- **Prompt**
Look below for the line holding "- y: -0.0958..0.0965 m" and the line holding "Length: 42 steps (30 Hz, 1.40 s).". Repeat those two and everything between, exactly.

- **Collected material**
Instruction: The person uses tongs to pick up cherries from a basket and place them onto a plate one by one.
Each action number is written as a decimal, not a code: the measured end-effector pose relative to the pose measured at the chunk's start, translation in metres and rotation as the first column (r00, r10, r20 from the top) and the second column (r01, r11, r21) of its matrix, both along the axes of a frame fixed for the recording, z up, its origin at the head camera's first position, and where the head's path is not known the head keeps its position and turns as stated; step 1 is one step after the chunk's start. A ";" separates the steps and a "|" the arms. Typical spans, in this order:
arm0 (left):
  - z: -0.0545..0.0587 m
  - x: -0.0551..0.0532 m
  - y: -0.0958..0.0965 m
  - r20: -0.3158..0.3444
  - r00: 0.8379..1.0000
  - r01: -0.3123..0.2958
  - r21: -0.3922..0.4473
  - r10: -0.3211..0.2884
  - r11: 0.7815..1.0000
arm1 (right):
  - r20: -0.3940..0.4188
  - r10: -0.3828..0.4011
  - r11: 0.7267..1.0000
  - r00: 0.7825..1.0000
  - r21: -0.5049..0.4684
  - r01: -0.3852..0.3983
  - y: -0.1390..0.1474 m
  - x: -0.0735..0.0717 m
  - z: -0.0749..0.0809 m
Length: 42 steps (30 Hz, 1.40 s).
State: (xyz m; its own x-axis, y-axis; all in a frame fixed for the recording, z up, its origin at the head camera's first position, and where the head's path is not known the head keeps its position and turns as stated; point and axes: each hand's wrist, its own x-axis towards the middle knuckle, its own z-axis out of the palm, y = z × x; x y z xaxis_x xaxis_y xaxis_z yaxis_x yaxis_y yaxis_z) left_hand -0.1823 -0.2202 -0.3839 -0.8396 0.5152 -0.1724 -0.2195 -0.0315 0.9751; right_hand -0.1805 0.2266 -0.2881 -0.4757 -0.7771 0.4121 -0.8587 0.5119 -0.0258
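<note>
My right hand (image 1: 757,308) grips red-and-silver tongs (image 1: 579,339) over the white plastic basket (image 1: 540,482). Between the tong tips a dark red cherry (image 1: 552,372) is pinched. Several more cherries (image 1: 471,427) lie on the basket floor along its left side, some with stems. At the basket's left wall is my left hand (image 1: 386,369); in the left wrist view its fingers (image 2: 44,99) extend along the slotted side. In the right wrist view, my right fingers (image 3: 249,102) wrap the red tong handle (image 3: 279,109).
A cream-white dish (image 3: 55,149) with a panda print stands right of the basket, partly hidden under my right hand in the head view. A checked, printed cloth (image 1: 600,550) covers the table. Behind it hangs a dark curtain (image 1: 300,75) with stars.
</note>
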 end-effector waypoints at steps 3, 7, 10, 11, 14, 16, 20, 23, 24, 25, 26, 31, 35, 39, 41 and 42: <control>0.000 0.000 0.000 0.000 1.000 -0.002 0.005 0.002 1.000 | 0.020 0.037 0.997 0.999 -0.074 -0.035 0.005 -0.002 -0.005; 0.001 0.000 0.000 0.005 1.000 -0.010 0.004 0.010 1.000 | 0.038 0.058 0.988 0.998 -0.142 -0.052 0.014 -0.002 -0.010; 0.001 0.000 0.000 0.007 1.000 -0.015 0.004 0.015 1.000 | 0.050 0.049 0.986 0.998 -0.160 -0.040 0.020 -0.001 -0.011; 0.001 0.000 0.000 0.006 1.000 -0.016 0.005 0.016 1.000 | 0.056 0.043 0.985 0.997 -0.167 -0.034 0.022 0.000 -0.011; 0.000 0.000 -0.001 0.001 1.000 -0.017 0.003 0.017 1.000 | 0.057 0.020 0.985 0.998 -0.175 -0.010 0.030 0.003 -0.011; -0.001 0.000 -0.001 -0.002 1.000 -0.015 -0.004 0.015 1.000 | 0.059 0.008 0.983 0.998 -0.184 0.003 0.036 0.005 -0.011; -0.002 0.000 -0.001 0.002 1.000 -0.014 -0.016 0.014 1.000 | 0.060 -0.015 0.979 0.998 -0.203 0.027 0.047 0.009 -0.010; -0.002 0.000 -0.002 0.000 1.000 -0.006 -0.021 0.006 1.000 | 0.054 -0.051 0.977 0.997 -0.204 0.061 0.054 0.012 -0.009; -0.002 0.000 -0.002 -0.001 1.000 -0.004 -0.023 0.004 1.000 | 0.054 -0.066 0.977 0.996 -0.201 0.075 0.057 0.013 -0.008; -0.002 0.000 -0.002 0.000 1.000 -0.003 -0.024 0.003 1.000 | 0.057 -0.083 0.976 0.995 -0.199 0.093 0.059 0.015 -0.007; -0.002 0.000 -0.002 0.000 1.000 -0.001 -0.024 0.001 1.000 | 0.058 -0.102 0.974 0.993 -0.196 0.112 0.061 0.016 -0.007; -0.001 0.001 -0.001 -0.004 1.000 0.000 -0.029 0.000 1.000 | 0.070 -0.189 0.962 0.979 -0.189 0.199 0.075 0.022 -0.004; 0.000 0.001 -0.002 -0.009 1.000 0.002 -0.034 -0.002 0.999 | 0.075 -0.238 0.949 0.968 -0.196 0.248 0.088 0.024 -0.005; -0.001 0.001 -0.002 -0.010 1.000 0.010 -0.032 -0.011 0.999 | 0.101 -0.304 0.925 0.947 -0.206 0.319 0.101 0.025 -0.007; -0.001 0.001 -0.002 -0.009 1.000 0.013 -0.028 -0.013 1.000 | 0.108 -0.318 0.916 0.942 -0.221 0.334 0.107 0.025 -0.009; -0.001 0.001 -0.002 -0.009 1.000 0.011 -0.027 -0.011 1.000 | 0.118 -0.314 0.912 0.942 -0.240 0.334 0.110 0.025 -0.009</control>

- **Answer to the problem**
  - y: -0.0958..0.0965 m
  - r20: -0.3158..0.3444
  - r00: 0.8379..1.0000
  - r01: -0.3123..0.2958
  - r21: -0.3922..0.4473
  - r10: -0.3211..0.2884
  - r11: 0.7815..1.0000
arm1 (right):
  - r20: -0.3940..0.4188
  - r10: -0.3828..0.4011
  - r11: 0.7267..1.0000
  - r00: 0.7825..1.0000
  - r21: -0.5049..0.4684
  - r01: -0.3852..0.3983
  - y: -0.1390..0.1474 m
  - x: -0.0735..0.0717 m
  - z: -0.0749..0.0809 m
Length: 42 steps (30 Hz, 1.40 s).

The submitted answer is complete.